COMMENT: A dead-end street

COMMENT
Franz W. Rother is Editor-in-Chief of Automobilwoche

Back in the early 1980s IG Metal's concept to fight growing unemployment was simple. If there is not enough work for everyone, then the work available needs to be distributed to more people. After fierce arguments, the negotiating parties agreed on the 35-hour week in 1984.

The German path led to a leisure-oriented society -- and, as we now know, this led the country into a dead end.

Abroad, the current discussion over working hours in Germany meets with laughter and derision. Robert Lutz for example, second in command at General Motors, compared the situation to putting a car on triangular wheels to save the brakes -- an allusion to an episode of the cartoon series "The Flintstones".

Lutz knows how serious the subject is. When Automobilwoche wrote recently that, as part of tariff negotiations, Opel was considering a plan to increase working hours to 38 from 35 hours a week at its Bochum plant, employees were appalled and threatened to go on strike.
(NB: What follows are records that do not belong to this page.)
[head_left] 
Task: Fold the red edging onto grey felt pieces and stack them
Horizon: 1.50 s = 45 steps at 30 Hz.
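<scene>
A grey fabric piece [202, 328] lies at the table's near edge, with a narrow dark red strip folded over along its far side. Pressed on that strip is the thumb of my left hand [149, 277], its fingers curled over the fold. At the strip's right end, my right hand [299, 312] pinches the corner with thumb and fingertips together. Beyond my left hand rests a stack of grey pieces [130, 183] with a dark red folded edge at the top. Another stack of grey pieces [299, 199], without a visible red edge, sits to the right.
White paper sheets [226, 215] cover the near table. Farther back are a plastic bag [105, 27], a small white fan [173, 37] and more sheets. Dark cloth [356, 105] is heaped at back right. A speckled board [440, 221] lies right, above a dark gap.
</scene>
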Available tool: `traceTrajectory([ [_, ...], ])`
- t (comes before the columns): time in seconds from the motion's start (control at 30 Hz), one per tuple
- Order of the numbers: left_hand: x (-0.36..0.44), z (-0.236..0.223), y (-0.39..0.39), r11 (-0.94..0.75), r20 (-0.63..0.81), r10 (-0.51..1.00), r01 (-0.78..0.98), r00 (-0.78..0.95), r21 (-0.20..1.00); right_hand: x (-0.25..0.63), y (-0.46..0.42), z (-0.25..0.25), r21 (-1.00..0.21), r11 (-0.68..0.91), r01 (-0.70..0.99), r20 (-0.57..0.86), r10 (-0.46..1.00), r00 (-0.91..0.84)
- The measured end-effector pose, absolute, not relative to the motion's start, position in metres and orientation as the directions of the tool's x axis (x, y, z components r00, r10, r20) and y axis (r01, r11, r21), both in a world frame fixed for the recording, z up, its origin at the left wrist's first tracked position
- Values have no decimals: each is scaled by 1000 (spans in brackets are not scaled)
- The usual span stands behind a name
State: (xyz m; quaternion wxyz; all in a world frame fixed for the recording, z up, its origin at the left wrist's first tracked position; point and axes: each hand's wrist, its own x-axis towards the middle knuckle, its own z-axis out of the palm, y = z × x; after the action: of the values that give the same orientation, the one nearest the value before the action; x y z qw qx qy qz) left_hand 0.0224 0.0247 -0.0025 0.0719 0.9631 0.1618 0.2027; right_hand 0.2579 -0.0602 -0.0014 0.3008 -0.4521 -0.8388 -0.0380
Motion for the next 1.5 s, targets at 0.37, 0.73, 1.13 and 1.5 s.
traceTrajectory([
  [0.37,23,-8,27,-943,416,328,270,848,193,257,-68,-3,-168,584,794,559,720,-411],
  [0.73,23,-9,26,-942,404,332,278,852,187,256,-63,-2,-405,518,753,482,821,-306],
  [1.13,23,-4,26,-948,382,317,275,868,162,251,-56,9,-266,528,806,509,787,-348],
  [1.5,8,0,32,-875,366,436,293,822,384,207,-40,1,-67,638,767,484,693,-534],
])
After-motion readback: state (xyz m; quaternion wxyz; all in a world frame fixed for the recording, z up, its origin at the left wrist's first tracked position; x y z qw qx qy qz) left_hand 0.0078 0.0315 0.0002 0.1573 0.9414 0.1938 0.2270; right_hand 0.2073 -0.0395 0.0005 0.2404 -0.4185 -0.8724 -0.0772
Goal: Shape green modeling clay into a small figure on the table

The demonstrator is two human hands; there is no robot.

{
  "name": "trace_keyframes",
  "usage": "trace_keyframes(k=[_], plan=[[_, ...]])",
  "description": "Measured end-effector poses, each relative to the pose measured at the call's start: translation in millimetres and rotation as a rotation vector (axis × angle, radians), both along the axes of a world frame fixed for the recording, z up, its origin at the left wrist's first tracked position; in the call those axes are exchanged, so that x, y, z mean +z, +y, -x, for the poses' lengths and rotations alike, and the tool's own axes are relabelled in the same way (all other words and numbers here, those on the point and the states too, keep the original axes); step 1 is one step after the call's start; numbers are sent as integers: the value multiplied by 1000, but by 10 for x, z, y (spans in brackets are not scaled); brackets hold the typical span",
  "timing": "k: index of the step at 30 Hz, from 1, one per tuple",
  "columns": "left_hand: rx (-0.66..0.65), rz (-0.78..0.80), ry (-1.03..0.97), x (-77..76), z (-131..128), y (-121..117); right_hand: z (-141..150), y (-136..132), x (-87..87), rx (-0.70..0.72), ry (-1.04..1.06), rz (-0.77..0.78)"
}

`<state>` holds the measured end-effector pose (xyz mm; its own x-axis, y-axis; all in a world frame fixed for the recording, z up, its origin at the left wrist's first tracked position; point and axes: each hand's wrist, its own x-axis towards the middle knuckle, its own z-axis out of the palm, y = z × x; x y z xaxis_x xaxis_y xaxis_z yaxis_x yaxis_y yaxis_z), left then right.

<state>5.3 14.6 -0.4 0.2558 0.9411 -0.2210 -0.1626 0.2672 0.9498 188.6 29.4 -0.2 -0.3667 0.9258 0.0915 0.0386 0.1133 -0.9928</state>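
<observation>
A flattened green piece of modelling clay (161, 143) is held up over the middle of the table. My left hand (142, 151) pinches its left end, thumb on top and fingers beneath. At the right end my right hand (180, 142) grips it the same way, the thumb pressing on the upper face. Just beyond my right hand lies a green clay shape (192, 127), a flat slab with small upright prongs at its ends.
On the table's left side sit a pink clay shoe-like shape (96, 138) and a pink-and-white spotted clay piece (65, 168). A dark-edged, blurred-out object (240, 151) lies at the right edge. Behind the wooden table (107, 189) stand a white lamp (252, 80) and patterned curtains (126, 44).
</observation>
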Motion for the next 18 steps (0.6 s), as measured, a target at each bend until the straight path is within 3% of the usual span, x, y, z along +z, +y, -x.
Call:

Not even labor unions now deny that, with strong global competition for investment, Germany's high labor costs are a big disadvantage of Germany as a plant location.

The result can be seen everywhere within the automobile industry. Almost every week a supplier announces it is moving production capacity from Germany to low-wage countries in Eastern Europe or Asia. One reason is price pressure from original equipment manufacturers (OEMs).

But OEMs currently also invest a lot abroad. It is easy to imagine where this will lead. The number of employees within the German auto industry will continue to fall in coming years. Globalization stands not only for open markets but also for free competition between locations.

The German auto industry can only compete successfully if it continues to increase productivity and reduces labor costs further.

Asian manufacturers now also know how to build attractive cars. And recent market research showed again that the quality of imported vehicles from the Far East is sublime.

It is clear, however, that unpaid overtime alone will not solve Germany's problems. Especially not in view of the current economic situation.

Due to low domestic demand and a correspondingly low capacity use, Volkswagen is currently extending the summer break for thousands of its employees.

And if Ford had not reduced its capacity in Europe, it would also need to consider short-time work.

For the time being, unpaid overtime helps to improve companies' balance sheets and, therefore, increases shareholder value. However, this does not necessarily mean that companies' competitiveness also goes up.

One just needs to look over the border to Britain. Employees within the automotive industry there work 200 hours a year more than their German colleagues. However, their productivity is 20 percent lower, never mind the quality.

This is why car companies and unions should demonstrate sound judgment in their negotiations.

Those who envy Eastern Europe for its low labor costs and try to put their employees under pressure by threatening to move production abroad are taking the wrong path. It is a path that will lead to a dead end.